Elevated latency on event app

Incident Report for Swapcard

Postmortem

We are ready to provide a detailed post-mortem report regarding the service disruption that affected Swapcard customers on Tuesday, September 10th, 2024, at 13:30 UTC. The issue arose across several of our apps (including both web and mobile platforms) due to an unexpected traffic surge during an automatic scale-down phase triggered by fluctuating CPU usage.

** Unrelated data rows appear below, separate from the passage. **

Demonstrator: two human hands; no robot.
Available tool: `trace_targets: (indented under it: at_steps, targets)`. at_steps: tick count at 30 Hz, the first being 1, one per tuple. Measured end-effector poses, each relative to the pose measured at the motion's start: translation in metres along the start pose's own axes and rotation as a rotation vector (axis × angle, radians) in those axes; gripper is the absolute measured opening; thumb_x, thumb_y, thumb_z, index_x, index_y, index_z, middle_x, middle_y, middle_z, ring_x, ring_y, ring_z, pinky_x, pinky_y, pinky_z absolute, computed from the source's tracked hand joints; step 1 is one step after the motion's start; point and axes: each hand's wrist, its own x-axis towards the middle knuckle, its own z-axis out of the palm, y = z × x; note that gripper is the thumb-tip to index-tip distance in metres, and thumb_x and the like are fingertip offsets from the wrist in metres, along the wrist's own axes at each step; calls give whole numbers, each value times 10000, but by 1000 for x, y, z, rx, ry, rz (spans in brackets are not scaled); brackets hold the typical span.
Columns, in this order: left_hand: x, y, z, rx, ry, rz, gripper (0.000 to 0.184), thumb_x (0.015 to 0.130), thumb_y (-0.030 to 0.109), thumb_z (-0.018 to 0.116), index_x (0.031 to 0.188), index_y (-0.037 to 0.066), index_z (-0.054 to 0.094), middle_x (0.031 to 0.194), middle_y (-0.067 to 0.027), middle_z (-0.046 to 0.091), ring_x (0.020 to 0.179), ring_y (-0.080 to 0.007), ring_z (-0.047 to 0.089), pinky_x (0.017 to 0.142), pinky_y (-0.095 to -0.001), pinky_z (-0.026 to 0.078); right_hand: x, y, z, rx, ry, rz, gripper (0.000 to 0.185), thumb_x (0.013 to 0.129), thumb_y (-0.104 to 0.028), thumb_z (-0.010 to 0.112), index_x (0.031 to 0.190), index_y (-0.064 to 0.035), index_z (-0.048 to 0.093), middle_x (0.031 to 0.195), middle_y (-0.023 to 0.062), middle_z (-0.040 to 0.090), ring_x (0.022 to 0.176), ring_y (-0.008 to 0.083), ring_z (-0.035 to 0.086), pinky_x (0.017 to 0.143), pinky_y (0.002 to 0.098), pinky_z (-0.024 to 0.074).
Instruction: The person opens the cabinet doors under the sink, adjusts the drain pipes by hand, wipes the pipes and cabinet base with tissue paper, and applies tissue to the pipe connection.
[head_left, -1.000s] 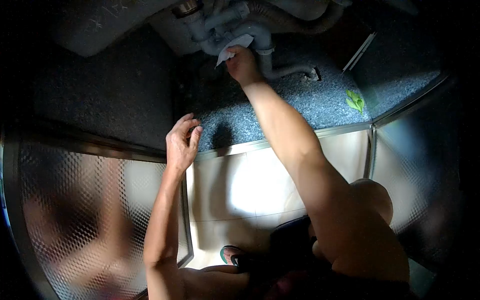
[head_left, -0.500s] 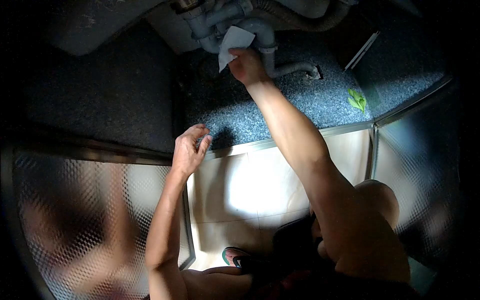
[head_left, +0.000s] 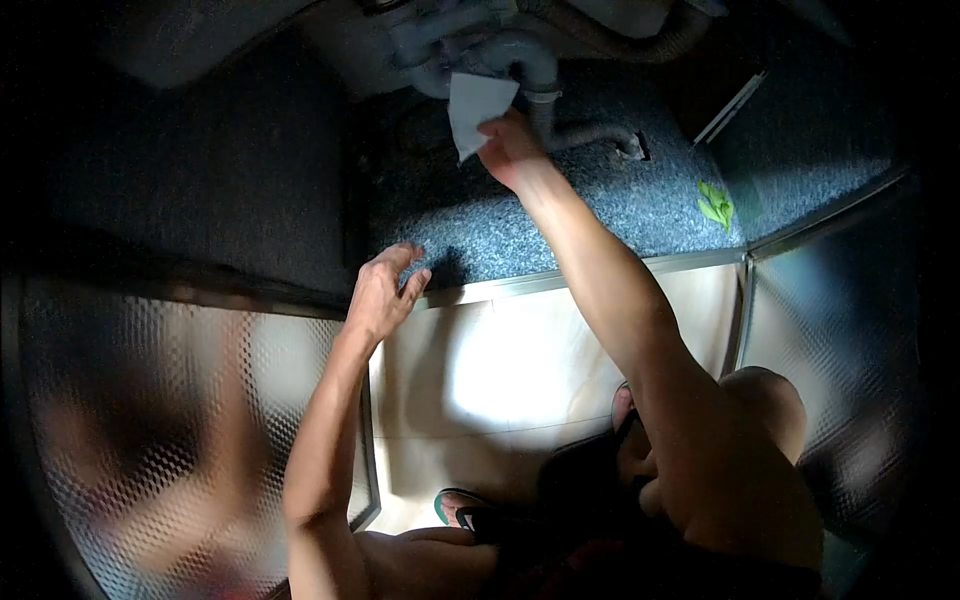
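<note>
My right hand (head_left: pixel 510 148) is closed on a white sheet (head_left: pixel 480 108), which looks like paper or thin cloth, gripped at its right edge. The sheet hangs in front of grey drain pipes (head_left: pixel 525 58) and hides part of them. Whether it touches the pipes I cannot tell. Over the front edge of the speckled blue-grey cabinet floor (head_left: pixel 620 215), my left hand (head_left: pixel 385 292) has its thumb and fingers apart, with nothing between them.
Green leaves (head_left: pixel 715 205) lie at the right of the cabinet floor. Two thin white sticks (head_left: pixel 730 108) lean behind them. Textured glass doors stand at left (head_left: pixel 170 420) and right (head_left: pixel 800 330). A metal strip (head_left: pixel 500 288) edges the cabinet above the floor tiles.
My right hand has drawn the white sheet down and slightly right, away from the pipe bend, and more of the sheet shows. My left hand has shifted a little right and down.
</note>
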Motion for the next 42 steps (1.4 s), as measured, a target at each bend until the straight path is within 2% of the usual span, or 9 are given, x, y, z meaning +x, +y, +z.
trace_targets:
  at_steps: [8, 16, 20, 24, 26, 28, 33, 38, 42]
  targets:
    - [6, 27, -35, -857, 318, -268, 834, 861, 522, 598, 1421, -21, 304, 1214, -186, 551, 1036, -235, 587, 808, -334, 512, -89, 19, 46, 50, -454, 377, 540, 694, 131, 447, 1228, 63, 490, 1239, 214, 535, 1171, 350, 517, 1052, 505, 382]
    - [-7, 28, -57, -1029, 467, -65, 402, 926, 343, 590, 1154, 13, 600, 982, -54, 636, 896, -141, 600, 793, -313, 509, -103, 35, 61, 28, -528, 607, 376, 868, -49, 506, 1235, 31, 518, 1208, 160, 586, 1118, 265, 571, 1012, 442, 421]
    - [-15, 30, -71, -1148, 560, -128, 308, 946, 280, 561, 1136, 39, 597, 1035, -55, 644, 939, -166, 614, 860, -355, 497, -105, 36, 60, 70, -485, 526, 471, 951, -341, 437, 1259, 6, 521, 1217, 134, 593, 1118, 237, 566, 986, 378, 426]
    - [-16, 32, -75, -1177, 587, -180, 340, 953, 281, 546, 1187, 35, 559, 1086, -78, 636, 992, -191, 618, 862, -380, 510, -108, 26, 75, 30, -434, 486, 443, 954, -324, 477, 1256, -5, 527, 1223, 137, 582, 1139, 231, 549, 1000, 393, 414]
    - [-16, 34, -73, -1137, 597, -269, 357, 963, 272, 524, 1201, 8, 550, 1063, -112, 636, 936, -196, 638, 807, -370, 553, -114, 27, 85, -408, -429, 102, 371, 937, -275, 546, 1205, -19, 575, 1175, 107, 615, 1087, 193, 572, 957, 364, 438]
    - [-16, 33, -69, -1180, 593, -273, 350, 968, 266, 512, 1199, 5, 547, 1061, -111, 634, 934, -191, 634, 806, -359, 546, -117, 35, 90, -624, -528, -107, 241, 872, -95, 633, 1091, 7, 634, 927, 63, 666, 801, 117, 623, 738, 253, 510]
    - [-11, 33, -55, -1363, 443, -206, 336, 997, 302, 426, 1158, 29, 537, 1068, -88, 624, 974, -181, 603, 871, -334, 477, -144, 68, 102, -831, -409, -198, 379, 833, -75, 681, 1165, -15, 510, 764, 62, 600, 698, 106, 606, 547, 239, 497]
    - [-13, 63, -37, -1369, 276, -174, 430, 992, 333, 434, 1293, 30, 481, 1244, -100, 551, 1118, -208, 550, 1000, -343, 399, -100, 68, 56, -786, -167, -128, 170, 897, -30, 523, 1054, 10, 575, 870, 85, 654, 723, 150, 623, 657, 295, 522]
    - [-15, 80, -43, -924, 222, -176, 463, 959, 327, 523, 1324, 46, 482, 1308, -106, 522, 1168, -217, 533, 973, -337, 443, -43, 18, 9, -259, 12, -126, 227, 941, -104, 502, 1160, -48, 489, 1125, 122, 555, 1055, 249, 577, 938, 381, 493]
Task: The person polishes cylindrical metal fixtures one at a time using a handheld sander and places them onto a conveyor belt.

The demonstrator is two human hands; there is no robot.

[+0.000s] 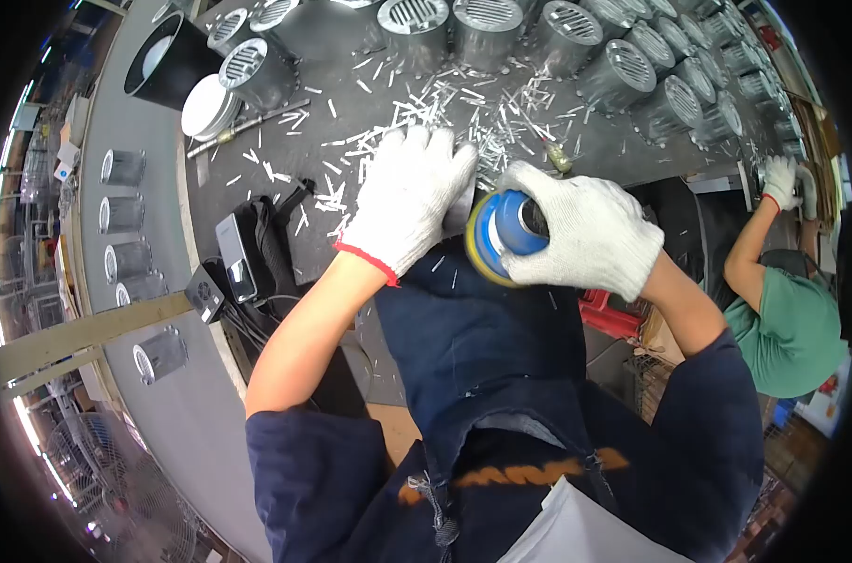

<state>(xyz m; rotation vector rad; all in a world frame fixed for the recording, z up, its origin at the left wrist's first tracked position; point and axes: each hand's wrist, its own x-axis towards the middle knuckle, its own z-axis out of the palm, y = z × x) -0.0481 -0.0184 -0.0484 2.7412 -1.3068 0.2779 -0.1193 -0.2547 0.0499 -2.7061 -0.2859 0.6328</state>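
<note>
My left hand (407,192), in a white knit glove with a red cuff, is closed over a grey metal piece (459,212), mostly hidden under the palm and fingers. My right hand (590,230), gloved as well, wraps round a round blue palm sander (518,223) with a yellow edge. The sander's disc side faces the metal piece, very close to it; whether they touch I cannot tell. Just beyond my hands, many small white strips (426,108) lie scattered on the dark worktable (341,66). A small tool with a yellowish handle (558,158) lies among them.
Metal cylinders with slotted tops (414,19) line the table's far side and right. A black bucket (168,61) and white discs (210,108) stand at left. More cylinders (123,167) sit on the left grey surface. A co-worker in green (791,328) works at right.
</note>
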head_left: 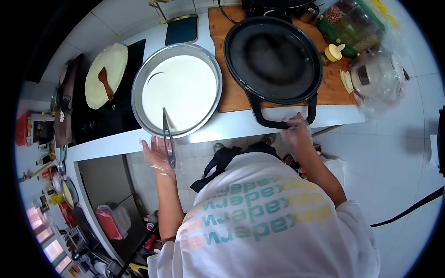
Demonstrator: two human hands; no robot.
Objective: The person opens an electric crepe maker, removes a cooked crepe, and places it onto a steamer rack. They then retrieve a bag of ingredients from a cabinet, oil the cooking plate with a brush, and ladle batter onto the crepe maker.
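Note:
Both hands wear clear plastic gloves. My left hand (158,155) is held palm up with fingers spread, below the near rim of a large metal bowl (137,116). White batter (183,88) fills much of that bowl. A dark utensil handle (168,143) leans over the rim and passes in front of my left hand; its lower end is hidden in the batter. At the round black pan (276,60), my right hand (297,129) has its fingers closed around the pan's front loop handle (271,123). The pan's dark surface bears no food.
A wooden spatula (105,83) lies on a thin pale round pancake (113,62) at left. Under the pan is a wooden board (229,99). A yellow-capped jar (333,53), a green-edged container (354,25) and a plastic-wrapped container (378,78) stand at right.

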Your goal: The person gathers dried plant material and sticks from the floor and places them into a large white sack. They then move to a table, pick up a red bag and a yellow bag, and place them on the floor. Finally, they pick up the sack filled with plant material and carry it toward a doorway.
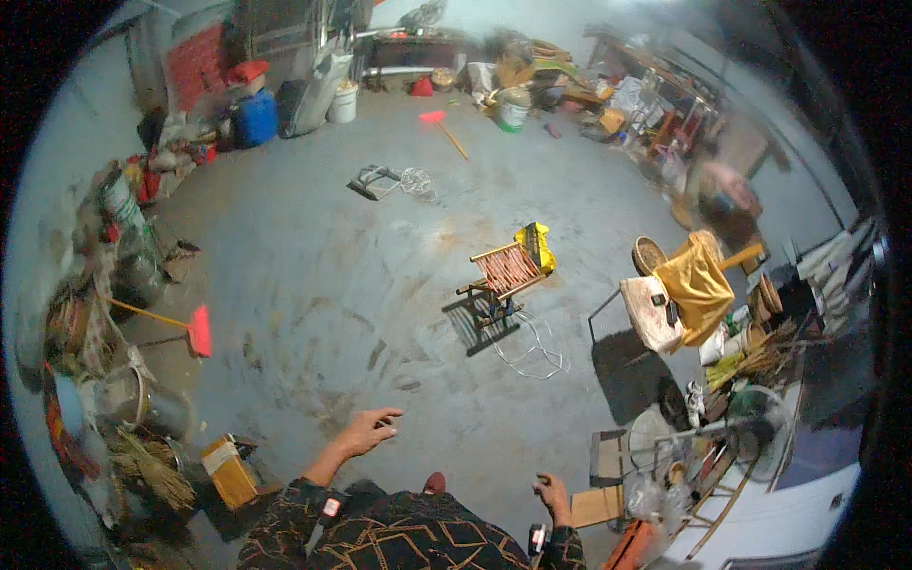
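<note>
Over the grey floor my left hand [368,431] reaches forward with its fingers apart and nothing in it. Lower in the picture, my right hand [552,493] hangs at the right with bent, parted fingers, also holding nothing. Ahead of both stands a small folding stool [507,271] with a woven cord seat. A yellow and black bag [536,248] touches its far side. Loops of pale cord [534,353] lie on the floor beside the stool. One dark red shoe tip [434,483] shows below my body.
At the right, a chair bears a yellow cloth [695,285] and a pale cushion [647,310]. A red broom [199,331] leans at the left. Near my left lies a cardboard box [229,472]. Another broom [450,135] and a dark frame with cord [374,182] lie farther off.
</note>
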Tool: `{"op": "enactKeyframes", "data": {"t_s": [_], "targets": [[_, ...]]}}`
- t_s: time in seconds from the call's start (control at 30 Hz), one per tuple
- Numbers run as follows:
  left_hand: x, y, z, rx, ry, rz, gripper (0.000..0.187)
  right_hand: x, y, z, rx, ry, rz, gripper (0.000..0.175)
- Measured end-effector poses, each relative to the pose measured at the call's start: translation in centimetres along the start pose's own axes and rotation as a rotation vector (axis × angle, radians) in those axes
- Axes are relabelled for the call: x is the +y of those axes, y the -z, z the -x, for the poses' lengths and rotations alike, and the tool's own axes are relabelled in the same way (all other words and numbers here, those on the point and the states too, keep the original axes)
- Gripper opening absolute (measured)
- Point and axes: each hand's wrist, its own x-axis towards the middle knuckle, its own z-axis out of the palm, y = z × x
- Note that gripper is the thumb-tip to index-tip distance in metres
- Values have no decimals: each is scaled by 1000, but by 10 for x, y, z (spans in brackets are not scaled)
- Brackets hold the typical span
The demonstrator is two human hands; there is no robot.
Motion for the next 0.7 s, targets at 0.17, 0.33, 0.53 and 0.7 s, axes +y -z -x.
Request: {"op": "enactKeyframes", "data": {"t_s": [0.17, 0.33, 0.53, 0.7], "targets": [[-16, 83, -52, 131, -8, -8, 47, -143, 6, -159, 0, 178, -74, 43], [-43, 148, -108, 160, 89, -1, 44, -178, -21, -212, -14, 115, 44, 40], [16, 257, -258, -44, -23, -128, 43, -196, -52, -258, -148, -328, -109, 39], [76, 292, -411, -116, -176, -118, 43, -202, -31, -271, 22, -371, -595, 30]]}}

The goal of this post-mortem is to share insights from our initial assessment, as published on the Swapcard status page, and to detail the corrective measures we’ve implemented to restore service to normal.

Incident summary

On Tuesday, September 10th, 2024, at 13:30 UTC, we encountered elevated latency across our applications (both web and mobile), resulting in various user errors and prolonged or incomplete application loads. This latency spike was linked to a traffic surge during an automatic scaling phase. Our system adjusts to incoming traffic by scaling up or down based on load; however, an influx of events caused a delayed scale-up following a slow scale-down, leading to fluctuations in response time as the system attempted to adapt.

Swapcard's monitoring systems detected the disruption and promptly activated our Incident Response team.

The team took immediate action to triage and mitigate the issue by disabling automatic scaling and forcing an aggressive scale-up. This overscaling approach helped limit further impact from the traffic surge while we implement improvements. Concurrently, we have launched an investigation to refine our handling of such traffic patterns and optimize our scaling configurations for this type of traffic event sequence (up, low, up, low) for the future.

Mitigation deployment

At 13:35 UTC, our infrastructure team immediately addressed the issue by disabling automatic scaling and manually triggering an aggressive scale-up. This manual override of our usual scaling process took approximately five minutes. The delay was not in the scaling itself but in ensuring that the changes effectively overrode the default behavior and provided a stable foundation to handle the surge in traffic. As the update propagated through our infrastructure, the errors steadily decreased and eventually stopped.

Swapcard’s engineering team continued to monitor system metrics to ensure full recovery. At 3:44 UTC, after further monitoring and detecting no additional issues, we confirmed that the incident had been fully resolved.

Event Outline

Events of 2024 September 10th (UTC)

(13:30 UTC) | Elevated latency on our applications

(13:31 UTC) | Disruption identified by Swapcard monitoring

(13:35 UTC) | Manual override of our usual scaling process

(13:37 UTC) | Errors decreasing

(13:40 UTC) | Incident mitigated

Affected customers may have been impacted by varying degrees and with a shorter duration than described above.

Forward Planning

Swapcard has begun enhancing the scaling algorithm to prevent frequent recurrences of this type of incident, in line with our high standards for deliverability. Some improvements were deployed during the night of September 11-12th to strengthen our system for handling such scenarios.

Posted Sep 11, 2024 - 14:56 UTC

Resolved

This incident has been resolved.

Posted Sep 10, 2024 - 13:40 UTC

Monitoring

A fix has been implemented and we are monitoring the results.

Posted Sep 10, 2024 - 13:39 UTC

Investigating

We are currently investigating this issue.

Posted Sep 10, 2024 - 13:38 UTC

This incident affected: Event App.